(Exercise objective) Leave out the pictures and restate exactly, and only, the lines from the one that contains "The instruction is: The" through the final line of the material below.

(Dataset records)
━━━━━━━━━━━━━━━━━━━━

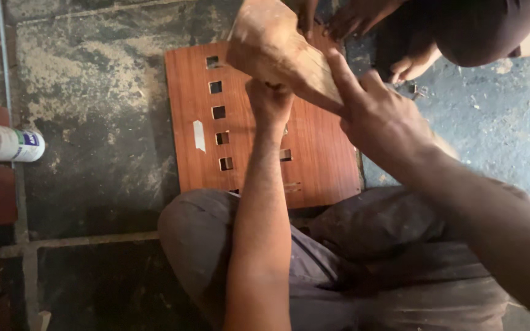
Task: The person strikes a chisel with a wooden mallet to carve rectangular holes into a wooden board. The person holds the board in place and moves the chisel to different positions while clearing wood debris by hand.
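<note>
I am looking down from the head camera and noting that both hands are engaged on one wooden block (277,52), which is being held in the air above a reddish-brown panel (326,165) lying flat on the floor (93,79). The left hand (269,101) is gripping the block from beneath, its fingers curled shut around the lower edge; the right hand (378,119) is pressing against the block's side with the index finger stretched along the edge and the remaining fingers wrapped partly behind it, so I am reporting both as closed on the block. The panel is showing a column of small square cut-outs and a pale strip of tape (199,135) beside them, with the person's knees crowding its near edge. At the top of the view, another person's hand (354,17) and bare foot (413,64) are resting at the panel's far side, apart from the block. A white cylindrical container (10,144) is lying well off to the left. My judgement is that the block is being positioned or steadied over the panel; any lowering calls for both grips staying firm and the block's face staying square to the surface.
</note>
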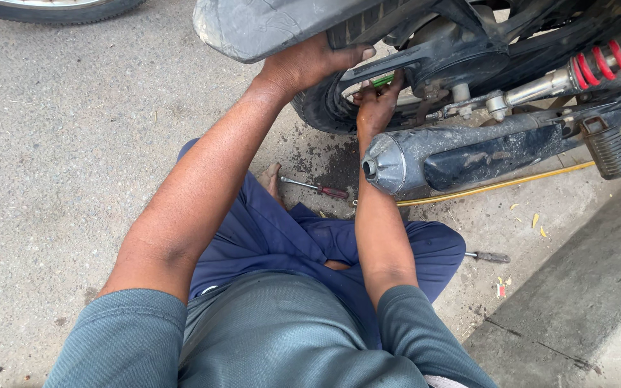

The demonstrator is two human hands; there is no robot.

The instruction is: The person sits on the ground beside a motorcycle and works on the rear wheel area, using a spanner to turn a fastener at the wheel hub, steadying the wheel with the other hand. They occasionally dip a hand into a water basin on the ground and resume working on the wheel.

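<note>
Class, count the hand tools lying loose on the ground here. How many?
2. A red-handled screwdriver lies beside the foot, under the exhaust pipe; a dark-handled tool lies right of the knee. Others may be hidden under the motorcycle.
</note>
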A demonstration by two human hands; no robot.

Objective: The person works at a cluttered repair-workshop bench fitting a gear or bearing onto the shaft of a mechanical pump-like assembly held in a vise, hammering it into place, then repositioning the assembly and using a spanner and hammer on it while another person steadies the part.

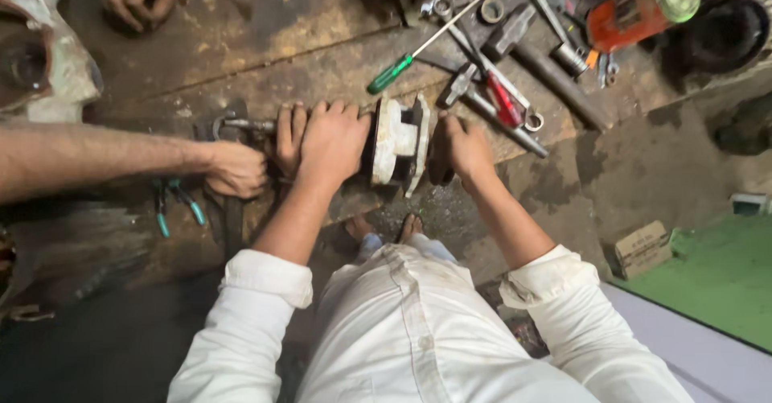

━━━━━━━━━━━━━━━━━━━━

(The completed task)
The instruction is: The person sits on the ground beside a motorcycle and works on the rear wheel area, using a spanner to turn a fastener at the wheel hub, steadying the wheel with the other hand. They occasionally dip a hand into a water basin on the ground and resume working on the wheel.

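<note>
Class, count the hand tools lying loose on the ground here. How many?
2. A red-handled screwdriver lies beside the foot, under the exhaust pipe; a dark-handled tool lies right of the knee. Others may be hidden under the motorcycle.
</note>
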A demonstration by two human hands; no robot.

Objective: The person works at a cluttered repair-workshop bench fitting a gear or bearing onto the shaft of a mechanical pump-like assembly held in a vise, hammering it into place, then repositioning the assembly and using a spanner and hammer on it while another person steadies the part.

The answer given above is complete as it stands.